There were a few moments in which Obama looked downright presidential, and Mitt Romney appeared an amateur out of his league. When Obama called Romney's tax plan a "sketchy deal" that the American people shouldn't buy because "the math doesn't add up," for instance.

The president's most powerful moment came when he blasted Romney for politicizing the killing of U.S. embassy personnel in Benghazi, Libya.

"And the suggestion that anybody in my team, whether the Secretary of State, our U.N. Ambassador, anybody on my team would play politics or mislead when we've lost four of our own, governor, is offensive," Obama said, glaring at his rival across the red-carpeted stage. "That's not what we do. That's not what I do as president, that's not what I do as Commander in Chief."

Obama's last big punch -- not quite a knockout but enough to put the debate out of reach for Romney -- came in his closing remarks. And the president had saved his most powerful ammunition for last.
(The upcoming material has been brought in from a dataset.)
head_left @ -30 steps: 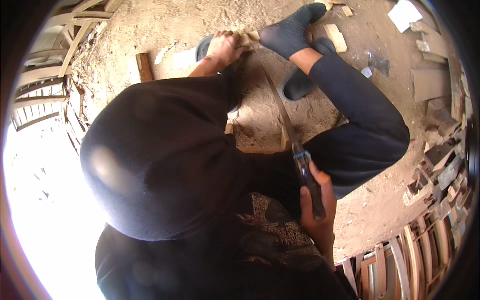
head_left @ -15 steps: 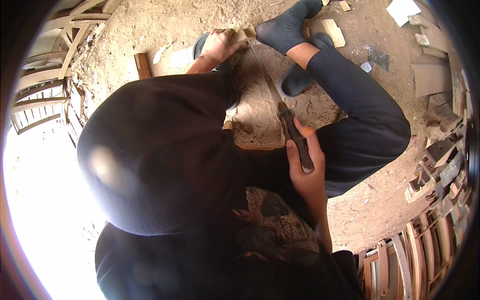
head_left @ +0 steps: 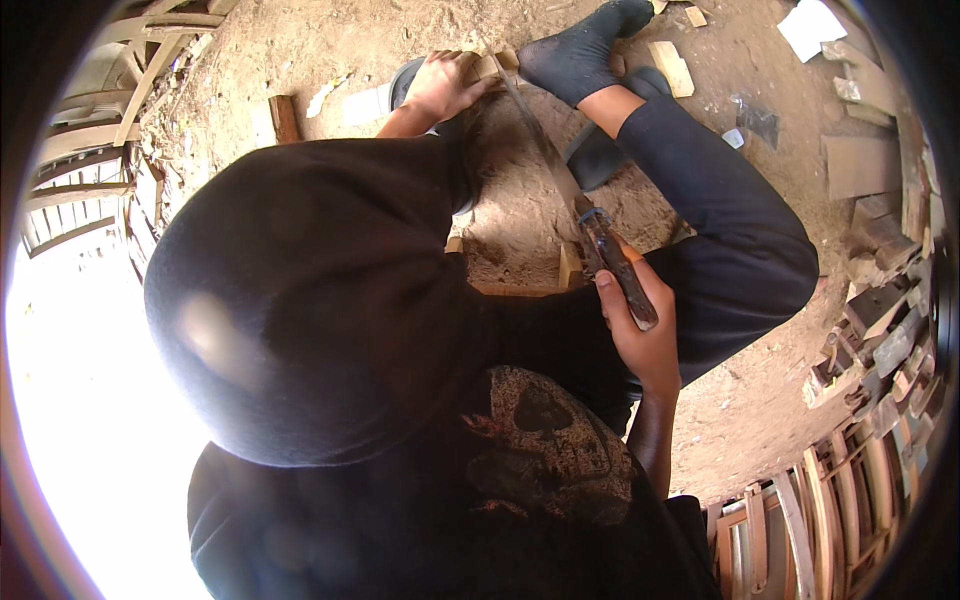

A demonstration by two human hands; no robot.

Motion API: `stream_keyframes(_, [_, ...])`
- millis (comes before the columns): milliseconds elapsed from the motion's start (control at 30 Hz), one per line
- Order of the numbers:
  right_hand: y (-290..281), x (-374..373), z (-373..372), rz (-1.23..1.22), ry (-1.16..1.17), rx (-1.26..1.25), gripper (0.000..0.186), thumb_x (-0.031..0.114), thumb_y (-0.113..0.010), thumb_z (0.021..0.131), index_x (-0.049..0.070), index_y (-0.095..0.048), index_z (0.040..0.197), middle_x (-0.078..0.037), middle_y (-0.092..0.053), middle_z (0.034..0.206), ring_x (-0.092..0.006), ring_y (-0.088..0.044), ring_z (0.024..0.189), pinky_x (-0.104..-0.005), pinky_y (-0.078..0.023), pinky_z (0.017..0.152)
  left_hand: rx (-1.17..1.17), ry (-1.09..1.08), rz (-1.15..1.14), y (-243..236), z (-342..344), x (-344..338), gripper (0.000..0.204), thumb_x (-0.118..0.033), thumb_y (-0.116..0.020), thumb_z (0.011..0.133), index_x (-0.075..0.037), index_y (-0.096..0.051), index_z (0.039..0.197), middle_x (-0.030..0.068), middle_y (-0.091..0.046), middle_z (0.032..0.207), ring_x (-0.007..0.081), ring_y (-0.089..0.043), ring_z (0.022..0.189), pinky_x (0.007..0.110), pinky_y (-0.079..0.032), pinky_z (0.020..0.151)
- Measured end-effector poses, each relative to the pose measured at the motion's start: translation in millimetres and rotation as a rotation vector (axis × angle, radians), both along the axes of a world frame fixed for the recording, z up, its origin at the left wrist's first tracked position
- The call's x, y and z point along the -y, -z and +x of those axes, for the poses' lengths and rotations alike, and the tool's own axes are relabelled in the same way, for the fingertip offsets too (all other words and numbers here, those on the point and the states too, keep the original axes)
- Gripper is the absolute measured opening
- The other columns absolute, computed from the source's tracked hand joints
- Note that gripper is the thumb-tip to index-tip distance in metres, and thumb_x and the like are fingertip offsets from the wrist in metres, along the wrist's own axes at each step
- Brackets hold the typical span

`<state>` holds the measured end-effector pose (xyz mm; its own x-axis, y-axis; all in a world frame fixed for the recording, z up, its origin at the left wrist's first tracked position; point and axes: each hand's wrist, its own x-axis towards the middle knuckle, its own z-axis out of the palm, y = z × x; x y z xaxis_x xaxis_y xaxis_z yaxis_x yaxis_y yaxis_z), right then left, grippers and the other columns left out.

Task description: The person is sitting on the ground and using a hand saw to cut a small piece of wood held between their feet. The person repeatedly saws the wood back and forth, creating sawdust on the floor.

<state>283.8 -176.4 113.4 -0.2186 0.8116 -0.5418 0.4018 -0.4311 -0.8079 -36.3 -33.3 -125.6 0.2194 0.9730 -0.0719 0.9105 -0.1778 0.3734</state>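
My right hand [head_left: 648, 330] is wrapped round the dark handle of a handsaw [head_left: 548, 160]. The saw's long narrow blade slants up and left from the handle to a small block of wood [head_left: 484, 68] on the ground. Against the left end of that block my left hand [head_left: 442, 88] presses down, its fingers bent over the wood. A foot in a black sock [head_left: 568, 62], my own, rests close to the block's right end. The blade's tip meets the wood between hand and foot; how deep the cut goes is too small to tell.
A black sandal [head_left: 600, 160] lies under my bent right leg. Wood offcuts [head_left: 670, 68] and a dark plastic scrap [head_left: 757, 122] are scattered on the dirt floor. Scrap boards [head_left: 862, 165] are piled along the right side, curved wooden pieces [head_left: 840, 500] at lower right.
My right hand has drawn the saw handle a little to the right, and the blade has slid back with it. The left hand stays on the wood.
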Motion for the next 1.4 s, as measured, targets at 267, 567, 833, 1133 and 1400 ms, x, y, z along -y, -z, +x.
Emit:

"I believe Governor Romney is a good man," Obama conceded. "[He] loves his family, cares about his faith. But I also believe that when he said behind closed doors that 47 percent of the country considered themselves victims who refuse personal responsibility, think about who he was talking about."

"Folks on Social Security who've worked all their lives," the president continued. "Veterans who've sacrificed for this country. Students who are out there trying to hopefully advance their own dreams, but also this country's dreams. Soldiers who are overseas fighting for us right now. People who are working hard every day, paying payroll tax, gas taxes, but don't make enough income."

It was a pean to the American middle class and a soliloquy stolen from Biden last week, but one that sounded even better finally coming from Obama.

"I want to fight for them," Obama concluded. "That's what I've been doing for the last four years. Because if they succeed, I believe the country succeeds."

And with that, Obama had made Mitt Romney his b*tch and won the second presidential debate.